▶ Assignment:
Each record that follows goes into your reply unchanged; the pictures do not.

▶ Dataset records:
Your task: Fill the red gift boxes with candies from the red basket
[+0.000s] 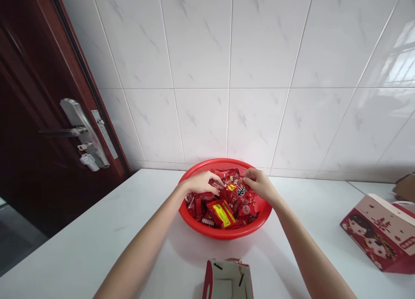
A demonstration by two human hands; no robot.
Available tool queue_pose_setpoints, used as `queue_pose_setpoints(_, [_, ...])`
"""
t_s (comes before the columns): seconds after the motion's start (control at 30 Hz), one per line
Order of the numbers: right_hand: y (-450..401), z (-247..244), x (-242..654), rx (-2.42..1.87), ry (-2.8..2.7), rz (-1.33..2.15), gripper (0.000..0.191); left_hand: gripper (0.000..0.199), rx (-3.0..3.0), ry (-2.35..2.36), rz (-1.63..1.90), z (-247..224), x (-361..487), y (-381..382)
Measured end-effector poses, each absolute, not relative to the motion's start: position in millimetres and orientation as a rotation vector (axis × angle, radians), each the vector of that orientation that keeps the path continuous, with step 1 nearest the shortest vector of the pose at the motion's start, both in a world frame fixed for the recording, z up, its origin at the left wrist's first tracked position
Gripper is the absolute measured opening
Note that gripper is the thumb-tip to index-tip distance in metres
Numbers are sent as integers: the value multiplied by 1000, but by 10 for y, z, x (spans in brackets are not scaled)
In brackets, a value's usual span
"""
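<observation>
A red plastic basket point(223, 235) with a perforated wall holds a heap of red wrapped snack packets. My left hand point(205, 183) reaches in from the left, its thumb and fingers apart over the packets, with no packet clearly held. On the other side, my right hand point(260, 184) has its fingers curled onto the edge of a red snack packet point(241, 191) with black and yellow print. Nearer me in the heap lies a packet with a yellow label point(224, 214). Below the basket stands an open paper gift box point(228, 275) with a cord handle, its inside showing.
A red and pink gift box point(381, 238) with cartoon figures stands on the white tabletop point(129, 225) at the right. Behind it is a brown cardboard piece point(405, 187). White wall tiles point(201, 121) back the table; a dark red door point(29, 117) is at the left.
</observation>
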State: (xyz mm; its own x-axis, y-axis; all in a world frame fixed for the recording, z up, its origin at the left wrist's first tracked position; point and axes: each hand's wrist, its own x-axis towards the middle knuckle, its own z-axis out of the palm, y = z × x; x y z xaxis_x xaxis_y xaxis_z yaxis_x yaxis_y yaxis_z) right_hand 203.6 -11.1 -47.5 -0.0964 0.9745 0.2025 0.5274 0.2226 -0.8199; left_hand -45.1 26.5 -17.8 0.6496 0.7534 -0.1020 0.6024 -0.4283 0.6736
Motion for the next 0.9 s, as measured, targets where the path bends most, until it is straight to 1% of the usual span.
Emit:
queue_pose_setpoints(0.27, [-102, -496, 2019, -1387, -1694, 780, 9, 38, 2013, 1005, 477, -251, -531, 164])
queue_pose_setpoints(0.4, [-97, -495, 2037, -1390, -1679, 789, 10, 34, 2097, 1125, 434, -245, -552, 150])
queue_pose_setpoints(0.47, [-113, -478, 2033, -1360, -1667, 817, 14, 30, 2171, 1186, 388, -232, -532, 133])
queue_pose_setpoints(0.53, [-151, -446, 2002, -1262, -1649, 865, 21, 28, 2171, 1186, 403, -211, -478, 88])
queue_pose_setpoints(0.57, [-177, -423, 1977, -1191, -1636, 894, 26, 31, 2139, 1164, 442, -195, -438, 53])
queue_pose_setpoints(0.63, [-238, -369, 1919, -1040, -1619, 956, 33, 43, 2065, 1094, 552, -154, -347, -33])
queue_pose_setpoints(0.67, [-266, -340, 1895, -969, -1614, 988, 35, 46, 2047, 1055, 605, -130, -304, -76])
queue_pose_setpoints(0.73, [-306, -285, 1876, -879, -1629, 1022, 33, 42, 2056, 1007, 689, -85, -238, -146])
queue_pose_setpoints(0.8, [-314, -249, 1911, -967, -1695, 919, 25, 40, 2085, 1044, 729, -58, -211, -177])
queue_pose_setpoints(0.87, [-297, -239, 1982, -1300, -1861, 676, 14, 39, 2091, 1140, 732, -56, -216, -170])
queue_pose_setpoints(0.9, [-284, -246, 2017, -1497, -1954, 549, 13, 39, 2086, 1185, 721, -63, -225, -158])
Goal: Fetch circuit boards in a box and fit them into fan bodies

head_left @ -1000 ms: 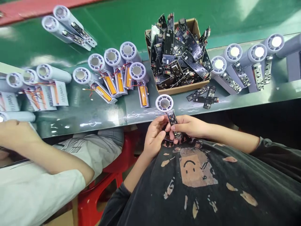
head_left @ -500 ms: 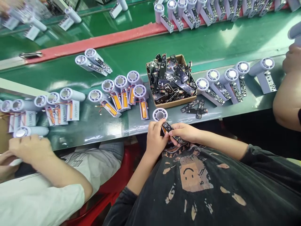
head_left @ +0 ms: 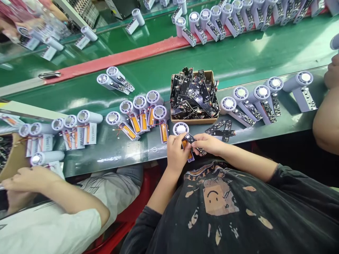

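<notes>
My left hand is closed around a lilac handheld fan, just in front of the bench edge. The fan's round head points up, and an orange battery shows in its open handle. Pinched in my right hand is a narrow black circuit board, slanting across that handle. The board's upper end meets my left fingertips; whether they grip it too I cannot tell. Just beyond my right hand, several loose boards lie crossed on the bench.
A cardboard box heaped with circuit boards stands behind my hands. Fans with orange batteries stand to the left, fans with boards fitted to the right. Co-workers' arms are on both sides. A red strip crosses the green bench.
The board has shifted rightward off the handle, and more of the orange battery shows. The left co-worker's hand has moved away from a lying fan. My view has shifted slightly.
</notes>
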Available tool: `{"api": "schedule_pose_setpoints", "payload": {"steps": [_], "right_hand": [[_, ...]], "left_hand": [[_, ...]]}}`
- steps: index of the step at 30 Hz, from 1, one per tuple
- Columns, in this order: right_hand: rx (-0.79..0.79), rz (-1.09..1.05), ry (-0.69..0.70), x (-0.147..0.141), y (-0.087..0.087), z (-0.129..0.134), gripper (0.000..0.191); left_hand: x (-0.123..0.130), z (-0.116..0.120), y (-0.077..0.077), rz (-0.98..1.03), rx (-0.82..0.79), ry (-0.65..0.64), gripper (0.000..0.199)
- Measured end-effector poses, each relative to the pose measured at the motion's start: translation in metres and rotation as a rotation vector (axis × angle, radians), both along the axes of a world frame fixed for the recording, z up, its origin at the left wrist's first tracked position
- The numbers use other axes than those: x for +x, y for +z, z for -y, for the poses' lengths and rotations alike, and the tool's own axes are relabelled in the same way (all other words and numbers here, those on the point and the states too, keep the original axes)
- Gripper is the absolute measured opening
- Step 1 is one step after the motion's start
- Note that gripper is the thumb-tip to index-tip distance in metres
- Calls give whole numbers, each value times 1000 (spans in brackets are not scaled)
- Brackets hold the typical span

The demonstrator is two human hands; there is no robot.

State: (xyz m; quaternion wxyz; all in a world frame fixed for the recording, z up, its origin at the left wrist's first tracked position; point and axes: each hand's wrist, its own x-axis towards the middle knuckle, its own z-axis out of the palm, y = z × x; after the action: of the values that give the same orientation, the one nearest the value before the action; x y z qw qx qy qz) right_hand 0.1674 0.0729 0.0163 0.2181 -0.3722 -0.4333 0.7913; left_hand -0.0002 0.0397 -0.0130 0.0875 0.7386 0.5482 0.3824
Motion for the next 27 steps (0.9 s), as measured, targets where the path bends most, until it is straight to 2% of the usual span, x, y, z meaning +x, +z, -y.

▶ Result of the exercise:
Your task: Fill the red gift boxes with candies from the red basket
[+0.000s] 
A demonstration by two human hands; no robot.
Available tool queue_pose_setpoints, used as `queue_pose_setpoints(_, [_, ...])`
"""
t_s (comes before the columns): seconds after the motion's start (control at 30 Hz), one per line
Order of the numbers: right_hand: y (-450..401), z (-247..244), x (-242..654), rx (-2.42..1.87), ry (-2.8..2.7), rz (-1.33..2.15), gripper (0.000..0.191); left_hand: gripper (0.000..0.199), rx (-3.0..3.0), ry (-2.35..2.36), rz (-1.63..1.90), z (-247..224), x (-361..487), y (-381..382)
Measured end-effector poses, each absolute, not relative to the motion's start: position in millimetres and orientation as a rotation vector (axis × angle, radians), each the vector of that orientation that keeps the path continuous, with step 1 nearest the shortest vector of the pose at the motion's start, both in a world frame fixed for the recording, z up, its origin at the left wrist's first tracked position
Gripper is the absolute measured opening
Note that gripper is the thumb-tip to index-tip distance in metres
Numbers are sent as integers: the value multiplied by 1000, but by 10 for y, z, x (spans in brackets are not scaled)
In brackets, a value's usual span
"""
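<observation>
A red plastic basket point(223, 235) with a perforated wall holds a heap of red wrapped snack packets. My left hand point(205, 183) reaches in from the left, its thumb and fingers apart over the packets, with no packet clearly held. On the other side, my right hand point(260, 184) has its fingers curled onto the edge of a red snack packet point(241, 191) with black and yellow print. Nearer me in the heap lies a packet with a yellow label point(224, 214). Below the basket stands an open paper gift box point(228, 275) with a cord handle, its inside showing.
A red and pink gift box point(381, 238) with cartoon figures stands on the white tabletop point(129, 225) at the right. Behind it is a brown cardboard piece point(405, 187). White wall tiles point(201, 121) back the table; a dark red door point(29, 117) is at the left.
</observation>
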State: (xyz mm; its own x-axis, y-axis; all in a world frame fixed for the recording, z up, its origin at the left wrist's first tracked position; point and axes: each hand's wrist, its own x-axis towards the middle knuckle, its own z-axis out of the palm, y = z × x; x y z xaxis_x xaxis_y xaxis_z yaxis_x yaxis_y yaxis_z) right_hand 203.6 -11.1 -47.5 -0.0964 0.9745 0.2025 0.5274 0.2226 -0.8199; left_hand -45.1 26.5 -17.8 0.6496 0.7534 -0.1020 0.6024 -0.4283 0.6736
Motion for the next 0.9 s, as measured, targets where the path bends most, until it is straight to 1% of the usual span.
Emit:
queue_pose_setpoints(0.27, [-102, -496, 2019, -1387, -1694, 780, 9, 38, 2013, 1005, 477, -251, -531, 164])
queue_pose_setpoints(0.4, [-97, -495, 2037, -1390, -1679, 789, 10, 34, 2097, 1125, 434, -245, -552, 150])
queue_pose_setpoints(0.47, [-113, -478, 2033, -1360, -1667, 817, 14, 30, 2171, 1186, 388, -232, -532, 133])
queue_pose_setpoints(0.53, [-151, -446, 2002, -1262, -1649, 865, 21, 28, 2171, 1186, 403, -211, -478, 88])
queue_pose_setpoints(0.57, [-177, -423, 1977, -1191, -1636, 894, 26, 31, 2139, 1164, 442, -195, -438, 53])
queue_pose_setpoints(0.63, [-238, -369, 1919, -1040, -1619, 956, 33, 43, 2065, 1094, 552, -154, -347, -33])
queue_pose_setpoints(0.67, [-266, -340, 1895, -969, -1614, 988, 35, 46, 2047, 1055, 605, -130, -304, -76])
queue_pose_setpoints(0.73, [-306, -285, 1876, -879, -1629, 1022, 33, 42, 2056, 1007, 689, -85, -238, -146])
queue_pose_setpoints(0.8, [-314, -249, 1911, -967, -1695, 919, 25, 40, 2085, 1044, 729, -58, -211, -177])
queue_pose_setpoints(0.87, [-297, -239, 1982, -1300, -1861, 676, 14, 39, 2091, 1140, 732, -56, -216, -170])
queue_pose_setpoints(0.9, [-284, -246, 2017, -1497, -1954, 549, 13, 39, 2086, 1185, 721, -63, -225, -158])
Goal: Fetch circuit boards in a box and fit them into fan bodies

head_left @ -1000 ms: 
head_left @ -500 ms: 
head_left @ +0 ms: 

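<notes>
My left hand is closed around a lilac handheld fan, just in front of the bench edge. The fan's round head points up, and an orange battery shows in its open handle. Pinched in my right hand is a narrow black circuit board, slanting across that handle. The board's upper end meets my left fingertips; whether they grip it too I cannot tell. Just beyond my right hand, several loose boards lie crossed on the bench.
A cardboard box heaped with circuit boards stands behind my hands. Fans with orange batteries stand to the left, fans with boards fitted to the right. Co-workers' arms are on both sides. A red strip crosses the green bench.
The board has shifted rightward off the handle, and more of the orange battery shows. The left co-worker's hand has moved away from a lying fan. My view has shifted slightly.
</notes>
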Available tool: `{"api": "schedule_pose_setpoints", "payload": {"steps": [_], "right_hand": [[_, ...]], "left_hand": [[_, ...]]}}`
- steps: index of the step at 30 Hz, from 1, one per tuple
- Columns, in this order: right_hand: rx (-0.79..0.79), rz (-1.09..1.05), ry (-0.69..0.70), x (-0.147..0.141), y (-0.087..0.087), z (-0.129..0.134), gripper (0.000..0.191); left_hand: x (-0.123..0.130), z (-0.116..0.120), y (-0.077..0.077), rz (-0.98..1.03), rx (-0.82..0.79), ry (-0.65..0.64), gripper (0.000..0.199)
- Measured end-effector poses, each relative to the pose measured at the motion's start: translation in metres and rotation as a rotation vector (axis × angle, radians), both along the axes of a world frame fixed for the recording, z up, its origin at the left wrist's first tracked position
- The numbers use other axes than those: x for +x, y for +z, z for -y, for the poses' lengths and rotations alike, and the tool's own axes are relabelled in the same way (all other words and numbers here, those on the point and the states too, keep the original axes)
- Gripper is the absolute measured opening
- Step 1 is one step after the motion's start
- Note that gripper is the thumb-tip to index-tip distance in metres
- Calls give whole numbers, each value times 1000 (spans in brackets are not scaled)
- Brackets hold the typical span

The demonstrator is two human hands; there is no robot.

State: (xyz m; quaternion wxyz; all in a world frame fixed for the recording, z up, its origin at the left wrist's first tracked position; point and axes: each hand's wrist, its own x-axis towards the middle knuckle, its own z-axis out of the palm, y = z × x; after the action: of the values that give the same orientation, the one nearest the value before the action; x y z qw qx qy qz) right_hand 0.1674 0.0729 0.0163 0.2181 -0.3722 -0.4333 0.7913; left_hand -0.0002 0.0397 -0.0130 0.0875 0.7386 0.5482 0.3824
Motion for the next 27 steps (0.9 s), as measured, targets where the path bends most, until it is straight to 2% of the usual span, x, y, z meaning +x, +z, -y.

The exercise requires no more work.